Some shared qualities to look for include:
- Comfort making decisions with incomplete information
- Ability to communicate tradeoffs clearly
- Willingness to take responsibility when things go wrong
- Focus on long-term outcomes, not short-term wins
These traits tend to matter more than perfect background alignment.
Why Leadership Hiring Often Needs Extra Support
Leadership roles are not hired often, which means most companies have limited practice evaluating them. That makes it harder to spot red flags or recognize when a role is mis-scoped.
This is also why leadership searches take longer and feel heavier. The pressure to get it right can slow decision-making or push teams to over-index on “safe” candidates who feel familiar.

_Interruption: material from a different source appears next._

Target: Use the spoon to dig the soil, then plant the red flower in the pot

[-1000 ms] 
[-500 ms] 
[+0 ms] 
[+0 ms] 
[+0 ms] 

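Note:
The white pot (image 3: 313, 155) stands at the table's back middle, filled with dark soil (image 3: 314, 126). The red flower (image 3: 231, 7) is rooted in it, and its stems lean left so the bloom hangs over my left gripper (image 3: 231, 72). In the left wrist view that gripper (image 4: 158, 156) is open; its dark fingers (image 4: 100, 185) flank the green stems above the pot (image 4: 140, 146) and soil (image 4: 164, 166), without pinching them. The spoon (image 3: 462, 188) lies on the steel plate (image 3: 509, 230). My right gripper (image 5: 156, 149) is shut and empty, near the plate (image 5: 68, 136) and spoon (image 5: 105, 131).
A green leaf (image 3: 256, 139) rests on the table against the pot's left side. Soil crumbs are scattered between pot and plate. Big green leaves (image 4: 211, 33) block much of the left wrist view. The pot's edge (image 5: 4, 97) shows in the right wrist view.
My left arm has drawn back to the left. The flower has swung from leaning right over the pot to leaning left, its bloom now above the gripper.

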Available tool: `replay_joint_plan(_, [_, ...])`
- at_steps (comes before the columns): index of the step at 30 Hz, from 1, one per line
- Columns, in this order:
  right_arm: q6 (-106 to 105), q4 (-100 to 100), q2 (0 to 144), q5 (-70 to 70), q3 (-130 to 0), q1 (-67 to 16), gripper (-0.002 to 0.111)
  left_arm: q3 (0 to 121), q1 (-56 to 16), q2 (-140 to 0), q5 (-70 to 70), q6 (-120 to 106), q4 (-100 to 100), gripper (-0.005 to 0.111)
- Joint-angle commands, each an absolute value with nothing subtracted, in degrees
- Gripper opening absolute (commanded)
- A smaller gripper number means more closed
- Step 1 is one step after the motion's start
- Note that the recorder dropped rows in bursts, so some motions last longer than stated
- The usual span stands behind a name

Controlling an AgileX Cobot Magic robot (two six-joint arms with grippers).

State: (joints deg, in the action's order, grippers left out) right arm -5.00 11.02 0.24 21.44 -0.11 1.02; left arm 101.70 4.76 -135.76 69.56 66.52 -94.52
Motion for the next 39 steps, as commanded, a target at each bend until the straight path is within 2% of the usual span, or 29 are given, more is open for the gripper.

Having a structured approach and outside perspective can help bring clarity, especially when roles sit across multiple teams or functions. The goal is not to outsource judgment, but to sharpen it.
Getting Leadership Hiring Right the First Time
Hiring great IT leaders starts with honest role definition and realistic expectations. It requires alignment before interviews begin and discipline during the process.
When teams slow down early, ask better questions, and evaluate leadership behavior instead of just credentials, outcomes improve. Leaders ramp faster, teams stabilize sooner, and organizations avoid the costly cycle of re-hiring.
At Emergent Staffing, we work with companies that are navigating exactly these challenges, helping them define leadership roles clearly and connect with candidates who fit both the technical and human side of the job.
Hiring IT leaders will always carry risk, but with the right approach, it does not have to feel like a guess.